Few municipal flags are embraced by the public because they fail to adequately symbolize or inspire people. When that happens, residents turn to sports teams, corporations and chambers of commerce or to celebrities and historical figures. If those institutions or individuals leave, are tarnished by corruption or change values, it can be another blow to civic pride. The loss of the rubber industry being a prime example.

While a well-designed flag is not a panacea for economic misfortunes, it can help establish a broad civic identity, making many challenges easier to rally behind.

Read more: How to make a good city flag

An advocate for the power of good design, podcaster Roman Mars has joined Kaye on his crusade, making the case that a well-designed flag communicates how a city imagines citizenship, how it approaches complex problems and how connected its communities are. 

“As we move more and more into cities, the city flag will become not just a symbol of that city as a place, but also, it could become a symbol of how that city considers design itself,” Mars said during a 2015 TED Talk about city flags.

So what is Akron’s city flag anyway?

Akron has had three flags with all of them consisting of the city seal on a white background.

The first seal was designed by Sam Scherr of the industrial design firm Scherr & McDermott Inc. and adopted by the City Council in 1965.

This original seal found little public use. There is even an anecdotal story of a former mayor removing that flag from his office and stuffing it into a box so he would no longer have to look at it. This seal can still be seen in a few places around Akron, primarily in some older government buildings and a few documents that missed being updated, like the parking tickets for some downtown garages. 

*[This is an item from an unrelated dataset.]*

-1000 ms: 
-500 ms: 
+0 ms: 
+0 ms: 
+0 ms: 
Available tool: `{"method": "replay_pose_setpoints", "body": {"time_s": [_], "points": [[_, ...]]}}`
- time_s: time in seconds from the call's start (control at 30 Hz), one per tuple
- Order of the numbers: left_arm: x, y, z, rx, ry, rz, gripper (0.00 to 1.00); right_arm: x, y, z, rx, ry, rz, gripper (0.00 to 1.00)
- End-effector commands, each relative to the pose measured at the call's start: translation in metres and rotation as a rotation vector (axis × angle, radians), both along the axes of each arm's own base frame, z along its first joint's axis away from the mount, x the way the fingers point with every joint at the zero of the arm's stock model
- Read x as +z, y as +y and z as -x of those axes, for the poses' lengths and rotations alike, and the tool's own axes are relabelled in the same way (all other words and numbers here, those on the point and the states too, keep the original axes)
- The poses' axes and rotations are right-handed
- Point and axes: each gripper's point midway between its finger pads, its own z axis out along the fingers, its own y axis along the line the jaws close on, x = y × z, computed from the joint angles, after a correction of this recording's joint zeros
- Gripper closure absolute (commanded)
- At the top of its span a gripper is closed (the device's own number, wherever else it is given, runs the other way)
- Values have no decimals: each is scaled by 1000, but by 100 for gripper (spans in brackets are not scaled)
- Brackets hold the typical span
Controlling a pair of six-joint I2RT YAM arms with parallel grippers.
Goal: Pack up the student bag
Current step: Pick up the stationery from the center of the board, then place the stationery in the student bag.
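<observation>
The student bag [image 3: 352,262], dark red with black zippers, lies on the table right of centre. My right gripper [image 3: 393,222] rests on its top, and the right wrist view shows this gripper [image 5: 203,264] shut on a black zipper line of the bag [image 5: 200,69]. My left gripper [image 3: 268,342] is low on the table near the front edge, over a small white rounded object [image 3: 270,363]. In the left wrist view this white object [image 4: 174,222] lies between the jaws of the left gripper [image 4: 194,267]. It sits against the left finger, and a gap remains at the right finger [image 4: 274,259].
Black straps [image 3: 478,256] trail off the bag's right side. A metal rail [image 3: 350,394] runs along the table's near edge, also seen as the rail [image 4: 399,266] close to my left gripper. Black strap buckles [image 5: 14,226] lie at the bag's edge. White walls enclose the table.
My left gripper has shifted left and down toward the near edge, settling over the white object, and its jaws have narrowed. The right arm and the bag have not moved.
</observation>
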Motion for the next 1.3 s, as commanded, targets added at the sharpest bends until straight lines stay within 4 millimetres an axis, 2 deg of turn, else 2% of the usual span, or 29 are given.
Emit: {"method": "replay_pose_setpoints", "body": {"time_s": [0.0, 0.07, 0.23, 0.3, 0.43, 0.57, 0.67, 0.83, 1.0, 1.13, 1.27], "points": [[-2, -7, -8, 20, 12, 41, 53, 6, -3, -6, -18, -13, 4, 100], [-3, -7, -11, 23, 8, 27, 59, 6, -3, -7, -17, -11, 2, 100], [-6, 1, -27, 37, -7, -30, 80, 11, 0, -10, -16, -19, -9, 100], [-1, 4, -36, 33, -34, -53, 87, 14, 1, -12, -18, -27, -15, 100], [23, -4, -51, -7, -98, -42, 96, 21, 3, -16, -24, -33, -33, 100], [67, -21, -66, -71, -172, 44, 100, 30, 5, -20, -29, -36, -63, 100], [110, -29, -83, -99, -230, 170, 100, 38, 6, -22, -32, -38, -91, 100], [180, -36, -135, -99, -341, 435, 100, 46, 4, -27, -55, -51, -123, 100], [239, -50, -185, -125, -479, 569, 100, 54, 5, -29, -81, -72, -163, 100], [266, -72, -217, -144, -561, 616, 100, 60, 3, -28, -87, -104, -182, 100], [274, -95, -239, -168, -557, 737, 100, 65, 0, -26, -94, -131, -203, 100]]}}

A new design was adopted in 1996 after Akron won the coveted National Civic League’s “All American City Award” for a second time in 1995. The award, which is only granted to ten cities annually, “recognizes the work of communities in using inclusive civic engagement to address critical issues and create stronger connections among residents, businesses, and nonprofit and government leaders,” according to the NCL’s website. 

That honor, combined with the completion of the Inventors Hall of Fame Museum in 1995, motivated Mayor Don Plusquellic and his chief of staff, Joel Bailey, to create a new city seal that incorporated these accolades. Unlike the 1965 design, this version was never formally adopted by the City Council. The 1996 design can still be found especially on older city trash cans.

This update design again was never fully embraced by residents. Former Deputy Mayor Dave Lieberth says a commission was established in the mid-2000s to explore adopting a new symbol. However, they determined an updated symbol offered little value to Akron and plans to revisit the design were dropped.

The city seal in use today was revealed in Mayor Don Plusquellic’s 2009 State of the City address. Its design, by Akron artist Nick Betro, Vice President of Hitchcock Fleming and Associates, reflects both Akron winning the 2008 All-American City Award and the departure, in 2009, of the Inventors Hall of Fame Museum, which moved to Alexandria, Virginia.

So what makes a “well-designed” flag?

The city of Chicago offers a classic example of a well-designed flag embraced by its community. 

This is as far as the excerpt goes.